Copy and paste error, and my editing period has long since expired. Link: http://en.wikipedia.org/wiki/Trust,_but_verify Sorry about that.


Wolfram Alpha's api?


I agree, it's a wonderful article.


I'll try to attend


There is no such thing as an A-list. If you think that you are in the A-list because you are a worldwide renown developer, you can always be better, and be one of the best developers of all times. Or one of the biggest people of all time. You can always be better.

So you think you are the best mathematician all around? You can still compete with Gauss.

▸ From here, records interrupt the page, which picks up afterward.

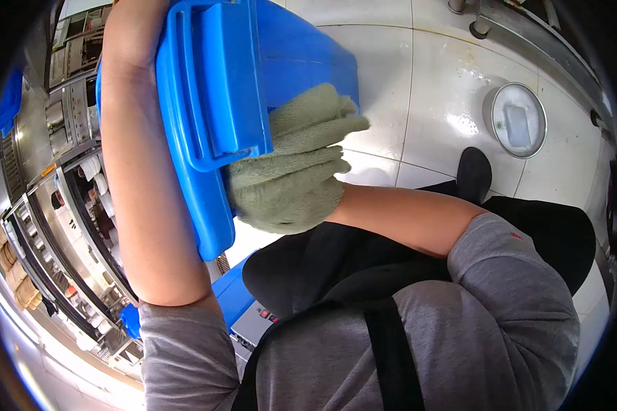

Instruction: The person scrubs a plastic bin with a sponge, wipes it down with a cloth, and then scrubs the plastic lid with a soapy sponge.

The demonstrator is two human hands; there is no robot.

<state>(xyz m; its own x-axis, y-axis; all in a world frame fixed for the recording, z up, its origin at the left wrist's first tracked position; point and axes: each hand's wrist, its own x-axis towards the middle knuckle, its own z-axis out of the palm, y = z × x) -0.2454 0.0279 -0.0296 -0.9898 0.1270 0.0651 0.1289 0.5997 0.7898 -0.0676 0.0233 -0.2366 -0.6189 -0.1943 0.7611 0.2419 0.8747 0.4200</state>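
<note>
A fluffy grey-green cloth (288, 185) covers my right hand (308, 175) and lies in folds against the side of a large blue plastic bin (301, 58). The fingers are hidden under the cloth, just below the bin's thick rim (185, 130). My left forearm (144, 171) runs up along the bin's other side. The left hand itself is cut off by the top edge of the view.
On the wet white tiled floor (432, 103) stands a round metal basin (519, 120) with a pale block-like thing in it. A metal frame on legs (528, 34) is at the upper right. Steel shelving (68, 226) with dishes lines the left. More blue plastic (234, 291) lies near my knees.
</note>
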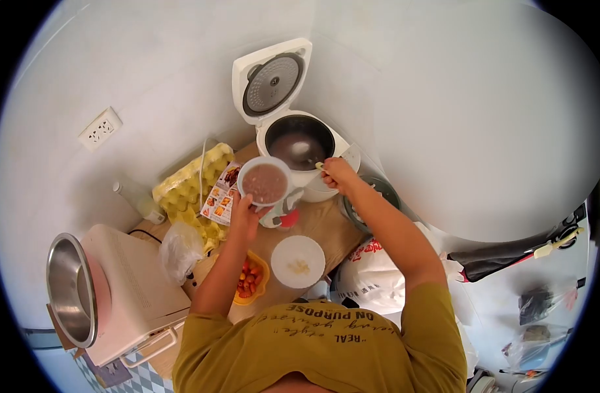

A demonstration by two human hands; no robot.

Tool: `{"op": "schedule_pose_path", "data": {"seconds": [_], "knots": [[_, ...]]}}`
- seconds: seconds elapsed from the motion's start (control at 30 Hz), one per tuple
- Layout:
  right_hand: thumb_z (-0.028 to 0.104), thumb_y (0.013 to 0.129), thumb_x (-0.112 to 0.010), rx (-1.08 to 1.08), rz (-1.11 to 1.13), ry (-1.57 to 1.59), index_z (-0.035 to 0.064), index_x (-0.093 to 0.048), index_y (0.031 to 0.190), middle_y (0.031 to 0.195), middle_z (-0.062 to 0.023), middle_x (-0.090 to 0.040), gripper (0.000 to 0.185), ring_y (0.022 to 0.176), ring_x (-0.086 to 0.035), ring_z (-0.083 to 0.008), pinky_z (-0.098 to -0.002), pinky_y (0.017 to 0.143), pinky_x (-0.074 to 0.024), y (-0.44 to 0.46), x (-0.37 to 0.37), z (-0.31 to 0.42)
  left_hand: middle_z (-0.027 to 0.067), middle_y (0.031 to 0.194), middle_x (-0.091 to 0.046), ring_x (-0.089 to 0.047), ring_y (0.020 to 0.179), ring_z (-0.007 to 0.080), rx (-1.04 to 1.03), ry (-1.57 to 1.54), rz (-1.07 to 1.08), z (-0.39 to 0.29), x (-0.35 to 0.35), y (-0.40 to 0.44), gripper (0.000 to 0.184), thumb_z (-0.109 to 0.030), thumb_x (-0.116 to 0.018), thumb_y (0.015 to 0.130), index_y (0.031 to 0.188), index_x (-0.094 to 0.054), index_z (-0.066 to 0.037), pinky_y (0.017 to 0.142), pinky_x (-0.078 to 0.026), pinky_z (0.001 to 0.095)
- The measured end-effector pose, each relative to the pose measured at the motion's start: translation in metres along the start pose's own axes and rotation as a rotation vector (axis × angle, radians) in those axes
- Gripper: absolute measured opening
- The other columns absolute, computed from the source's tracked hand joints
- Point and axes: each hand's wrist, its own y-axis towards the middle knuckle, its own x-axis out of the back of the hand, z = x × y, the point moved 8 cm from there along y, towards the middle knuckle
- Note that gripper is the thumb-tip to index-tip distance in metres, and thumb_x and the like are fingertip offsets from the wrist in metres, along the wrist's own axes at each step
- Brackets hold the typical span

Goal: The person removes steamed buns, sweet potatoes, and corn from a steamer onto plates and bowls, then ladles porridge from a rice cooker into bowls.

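Note:
My left hand (245, 211) grips a white bowl (288, 190) from below and the side. Reddish-brown porridge (264, 183) fills much of it. The bowl is level, just in front of an open rice cooker (323, 183). My right hand (340, 175) is closed around the pale yellow handle of a ladle (320, 166) at the cooker's front rim. The ladle's head cannot be made out clearly. Inside the dark pot (329, 134) lies more reddish-brown liquid. The cooker's lid (273, 82) stands up behind it.
Below the bowl are a white plate (298, 245) with pale bits and a yellow dish (265, 288) of small red fruit. Left are yellow egg trays (195, 177), a printed leaflet (220, 206), a bottle (139, 202) and a steel basin (71, 291). A dark bowl (385, 190) stands right.

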Motion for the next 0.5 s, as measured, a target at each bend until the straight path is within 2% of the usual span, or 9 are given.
{"op": "schedule_pose_path", "data": {"seconds": [0.1,0.2,0.23,0.33,0.4,0.43,0.47,0.5], "knots": [[0.003,0.081,-0.051,-0.038,-0.035,0.198,0.0117,-0.035,0.126,0.075,-0.0099,-0.053,0.048,0.053,-0.046,-0.0131,-0.0234,0.044,-0.0342,-0.031,-0.032,0.01,0.0091,0.126,-0.043,-0.047,0.115,0.0262,-0.002,0.003,0.026,-0.007,-0.007,-0.026,0.053,-0.019,-0.055,0.082,0.129,-0.031,-0.013,0.087,-0.049,0.0444],[0.002,0.076,-0.057,-0.04,-0.037,0.442,0.006,-0.035,0.121,0.078,-0.0078,-0.053,0.051,0.059,-0.054,-0.0163,-0.0278,0.047,-0.0424,-0.048,-0.046,-0.006,0.0088,0.126,-0.043,-0.048,0.114,0.0259,-0.009,0.007,0.058,-0.007,-0.013,-0.049,0.056,-0.017,-0.057,0.081,0.131,-0.031,-0.011,0.086,-0.048,0.0434],[0.0,0.074,-0.059,-0.032,0.115,0.46,0.0062,-0.026,0.132,0.085,-0.0101,-0.055,0.068,0.068,-0.058,-0.0194,-0.0318,0.059,-0.048,-0.055,-0.054,-0.006,0.009,0.126,-0.043,-0.048,0.114,0.0256,-0.002,0.006,0.069,-0.007,-0.018,-0.057,0.058,-0.017,-0.057,0.081,0.131,-0.03,-0.011,0.087,-0.048,0.043],[0.001,0.074,-0.06,0.061,0.044,0.496,0.0064,-0.019,0.137,0.089,-0.0117,-0.056,0.076,0.075,-0.059,-0.0199,-0.0334,0.068,-0.0491,-0.09,-0.051,-0.016,0.0095,0.126,-0.042,-0.048,0.113,0.0247,0.034,0.018,0.096,-0.004,-0.039,-0.085,0.062,-0.015,-0.059,0.08,0.133,-0.027,-0.011,0.088,-0.046,0.042],[0.007,0.079,-0.057,0.101,0.027,0.511,0.0062,-0.022,0.135,0.093,-0.0108,-0.058,0.066,0.079,-0.059,-0.0196,-0.0323,0.073,-0.0483,-0.109,-0.033,-0.037,0.0097,0.126,-0.042,-0.048,0.112,0.0243,0.071,0.025,0.129,0.004,-0.056,-0.103,0.065,-0.014,-0.06,0.079,0.134,-0.026,-0.011,0.09,-0.045,0.0416],[0.01,0.082,-0.055,0.128,0.011,0.491,0.0064,-0.024,0.134,0.092,-0.0094,-0.058,0.06,0.079,-0.059,-0.0193,-0.0321,0.073,-0.0479,-0.133,-0.026,-0.041,0.0097,0.128,-0.042,-0.046,0.117,0.0247,0.066,0.143,0.15,0.009,-0.064,-0.112,0.069,-0.025,-0.062,0.078,0.136,-0.026,-0.011,0.091,-0.046,0.0405],[0.014,0.085,-0.053,0.159,-0.012,0.471,0.0067,-0.026,0.132,0.092,-0.0081,-0.058,0.055,0.079,-0.059,-0.0189,-0.0318,0.074,-0.0474,-0.159,-0.016,-0.047,0.0095,0.127,-0.042,-0.046,0.116,0.0243,0.103,0.126,0.197,0.016,-0.077,-0.123,0.068,-0.022,-0.062,0.078,0.135,-0.026,-0.01,0.092,-0.045,0.0406],[0.026,0.089,-0.05,0.214,-0.06,0.42,0.0053,-0.031,0.13,0.094,-0.0077,-0.057,0.05,0.079,-0.059,-0.019,-0.0324,0.074,-0.048,-0.188,-0.003,-0.057,0.0094,0.127,-0.042,-0.046,0.115,0.0238,0.144,0.11,0.25,0.024,-0.092,-0.137,0.068,-0.019,-0.062,0.078,0.134,-0.025,-0.009,0.092,-0.044,0.0408]]}}
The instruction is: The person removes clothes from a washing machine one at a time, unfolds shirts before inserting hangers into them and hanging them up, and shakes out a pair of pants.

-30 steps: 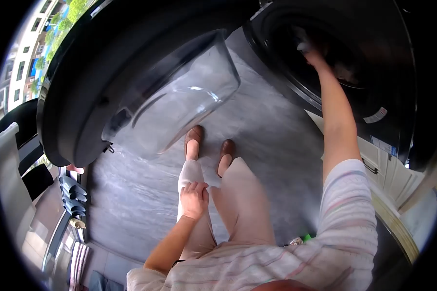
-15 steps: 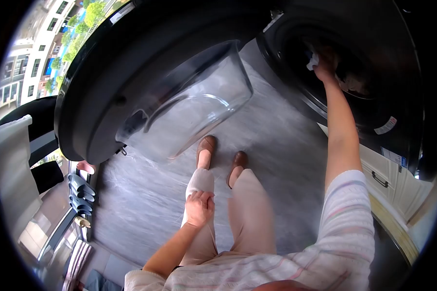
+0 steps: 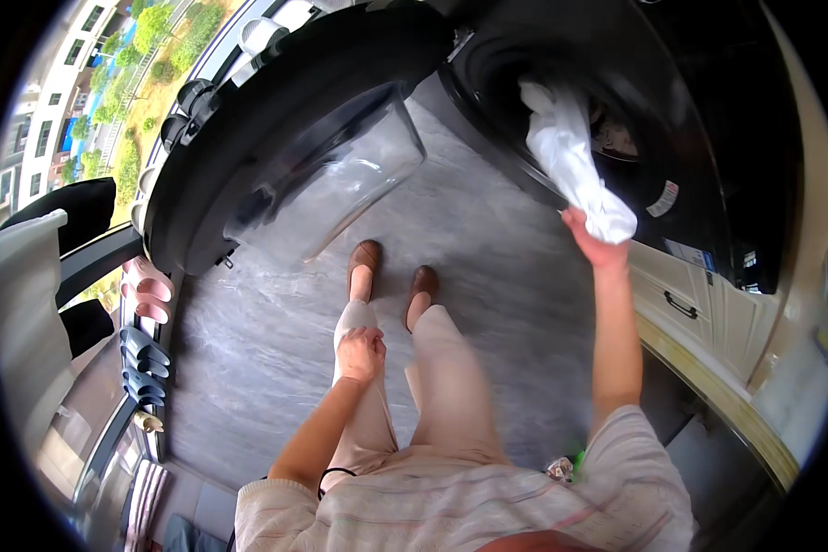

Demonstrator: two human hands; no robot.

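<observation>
A white cloth garment (image 3: pixel 564 152) stretches from the dark drum opening (image 3: pixel 501 87) of a black front-loading washing machine (image 3: pixel 685 120) down to my right hand (image 3: pixel 600 241). My right hand is closed around its near end, outside the machine. What kind of garment it is I cannot make out. Inside the drum more light fabric (image 3: pixel 614 138) shows. The machine's round door (image 3: pixel 221 175) with its clear glass bowl (image 3: pixel 350 184) hangs open on the left. My left hand (image 3: pixel 361 354) rests on my knee, its fingers curled and nothing visible in them.
Blue slippers (image 3: pixel 144 354) and pink slippers (image 3: pixel 147 290) stand along the window at left, where a pale cloth (image 3: pixel 28 313) hangs. A white cabinet (image 3: pixel 685 299) with a dark handle adjoins the machine on the right. Grey floor (image 3: pixel 258 368) lies beneath my feet.
My right hand has come out of the drum toward me, drawing the white garment into view. My left hand stays on the knee. The head view has shifted slightly.
</observation>
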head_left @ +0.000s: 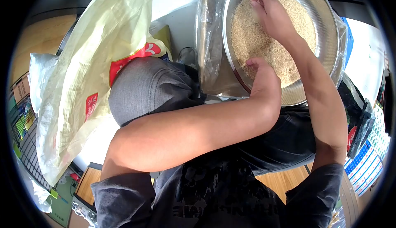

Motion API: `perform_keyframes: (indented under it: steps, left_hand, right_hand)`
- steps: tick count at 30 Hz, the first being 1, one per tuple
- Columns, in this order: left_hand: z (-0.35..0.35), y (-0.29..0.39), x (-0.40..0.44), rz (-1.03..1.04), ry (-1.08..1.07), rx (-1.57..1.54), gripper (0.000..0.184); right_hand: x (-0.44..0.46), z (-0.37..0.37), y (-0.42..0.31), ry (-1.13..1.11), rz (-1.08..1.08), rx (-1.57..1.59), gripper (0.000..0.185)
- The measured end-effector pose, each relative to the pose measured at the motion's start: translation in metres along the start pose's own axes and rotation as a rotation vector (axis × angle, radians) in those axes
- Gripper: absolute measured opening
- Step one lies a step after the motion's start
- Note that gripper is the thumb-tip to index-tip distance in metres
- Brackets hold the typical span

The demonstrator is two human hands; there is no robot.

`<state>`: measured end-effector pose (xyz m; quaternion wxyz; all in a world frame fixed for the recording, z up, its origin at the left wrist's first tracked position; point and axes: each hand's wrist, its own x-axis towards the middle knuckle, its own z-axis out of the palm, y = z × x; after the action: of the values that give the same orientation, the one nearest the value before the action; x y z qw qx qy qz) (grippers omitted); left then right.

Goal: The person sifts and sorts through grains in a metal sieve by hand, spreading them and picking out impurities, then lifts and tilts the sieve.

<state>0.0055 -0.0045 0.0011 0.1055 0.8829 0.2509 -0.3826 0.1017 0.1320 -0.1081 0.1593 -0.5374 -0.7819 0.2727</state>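
Observation:
A round metal mesh sieve (229,42) holds a wide layer of small tan grains (305,42). My right hand (272,15) is over the far part of the grains, its fingers bent together in a pinch; whatever lies between the fingertips is too small to make out. Near the sieve's close rim, my left hand (264,77) reaches in over the grains. One of its digits stretches out to the left, apart from the hand, while the other fingers are mostly hidden. Clear plastic (211,34) lies along the sieve's left side, over a brownish container.
A large pale yellow woven sack (95,50) with red print stands at my left, against my grey-clothed knee (144,87). Wire basket shelving (27,131) is at the far left. Blue and white printed packs (365,166) are at the lower right. A white surface (175,11) lies behind.

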Motion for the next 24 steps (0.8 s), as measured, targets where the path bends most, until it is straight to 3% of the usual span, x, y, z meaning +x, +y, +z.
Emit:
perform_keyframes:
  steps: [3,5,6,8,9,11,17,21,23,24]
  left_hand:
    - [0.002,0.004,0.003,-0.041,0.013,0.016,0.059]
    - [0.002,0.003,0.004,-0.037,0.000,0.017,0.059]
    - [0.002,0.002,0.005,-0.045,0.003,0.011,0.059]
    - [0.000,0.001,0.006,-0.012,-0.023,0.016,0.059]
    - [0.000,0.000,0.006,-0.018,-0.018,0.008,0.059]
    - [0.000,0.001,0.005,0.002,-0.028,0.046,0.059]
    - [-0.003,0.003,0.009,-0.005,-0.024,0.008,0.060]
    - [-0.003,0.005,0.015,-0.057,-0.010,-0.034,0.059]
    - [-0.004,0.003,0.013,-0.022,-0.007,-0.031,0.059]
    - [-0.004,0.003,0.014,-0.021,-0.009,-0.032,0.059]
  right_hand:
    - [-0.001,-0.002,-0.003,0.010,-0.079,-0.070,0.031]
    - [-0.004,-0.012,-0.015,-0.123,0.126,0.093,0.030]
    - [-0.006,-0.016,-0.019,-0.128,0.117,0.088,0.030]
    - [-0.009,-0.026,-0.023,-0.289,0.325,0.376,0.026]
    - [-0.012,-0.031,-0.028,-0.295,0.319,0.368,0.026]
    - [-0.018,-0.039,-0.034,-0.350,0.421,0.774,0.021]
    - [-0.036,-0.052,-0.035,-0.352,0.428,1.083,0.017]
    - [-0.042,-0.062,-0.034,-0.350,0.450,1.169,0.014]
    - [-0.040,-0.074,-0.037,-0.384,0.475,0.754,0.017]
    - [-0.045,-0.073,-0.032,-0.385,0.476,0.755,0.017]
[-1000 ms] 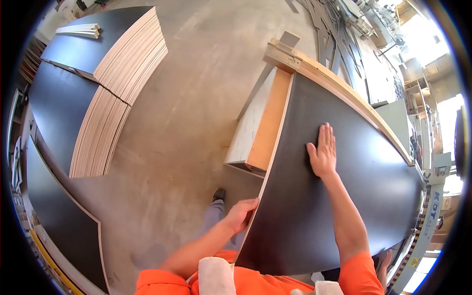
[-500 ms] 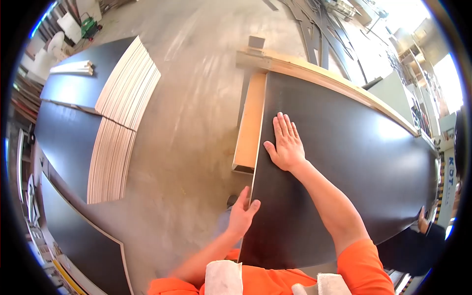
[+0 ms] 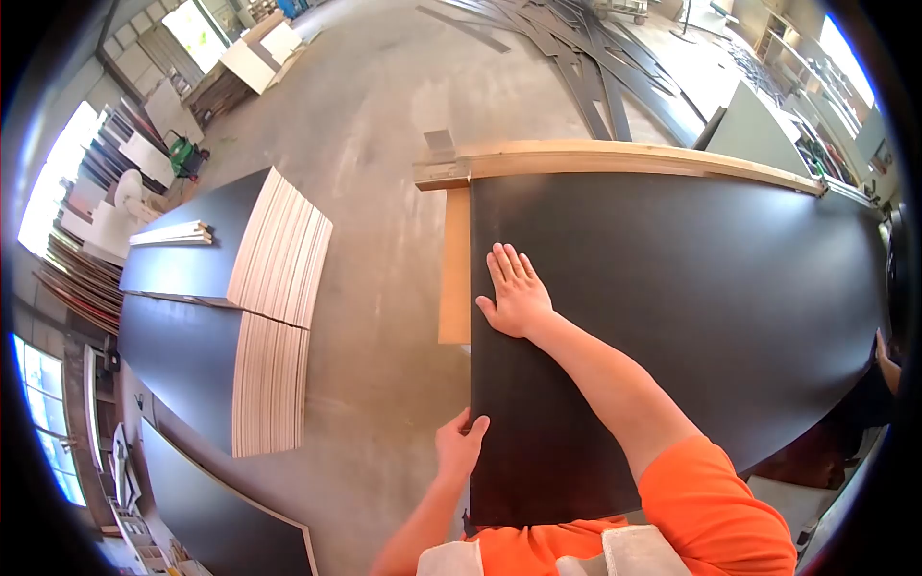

The list of things to do seems shortsighted to me. I can't imagine guys like Donald Knuth or Linus Torvalds caring much about agile methods and the new language of every year. I think it's more like a list of things to do that worked for him.

Other than that I agree with the main idea of the article...


Guys like Knuth and Torvalds are not primarily concerned with gaining employment, because their resumes are already pretty much at peak impressiveness. There are not many people in their class. The alternative to spending all your time on the project that you're famous for (if, for example, you are not famous...) is to spend time doing some of these things.


I've got a follow-on question related to this though:

If you do have all the skills he listed, how do you make the leap into doing real top-level creative work?

For example, one of the top links on Hacker News now is a profile of Brad Fitzpatrick, and it's pretty much accepted that he's done some industry-changing work (LiveJournal, memcached, Mogile, OpenID, Pubsubhubbub, etc.) But if you were familiar with his work c. 2002, it wasn't all that impressive. Yeah, he was a good programmer, but he just ran a website with some modest success. Several of us have done the same.

I've heard the same applies to other leading programmer luminaries, eg. John Carmack.

Somewhere along the line, some programmers start really distinguishing themselves while others remain merely "good". And I don't think it has to do with ploughing all your efforts into one project. People like Brad Fitzpatrick, Jamie Zawinski, Paul Buchheit, or Rob Pike are known for multiple contributions. Is it just the cumulative effects of time, or is there something specific they do with their time that propels them from good to great?


I don't know how to be successful on that level, but I've a hunch that paying more than the slightest attention to things like "job", "resume", etc severely lowers your chances. Also, one thing I noticed while reading Coders at Work recently: while some people are brilliant, some seem like they're merely good, and happened to make the right decisions. Those decisions always seemed to be the risky ones, but we don't see what similar decisions they went the other way on, nor the hordes of similar programmers who were cautious or unlucky.

And maybe there aren't such hordes. I dunno.


I think people like Knuth, Torvalds, Carmack, etc. are the models for career development. Why would you assume that a strategy that didn't work for any of the biggest guys around would be better for you than theirs?


Because in all likelihood, most people don't have what they have. Those guys are outliers, not the norm.


I think that answer's a cop-out. Knuth, maybe. But Carmack and Torvalds had pretty unremarkable starts as programmers.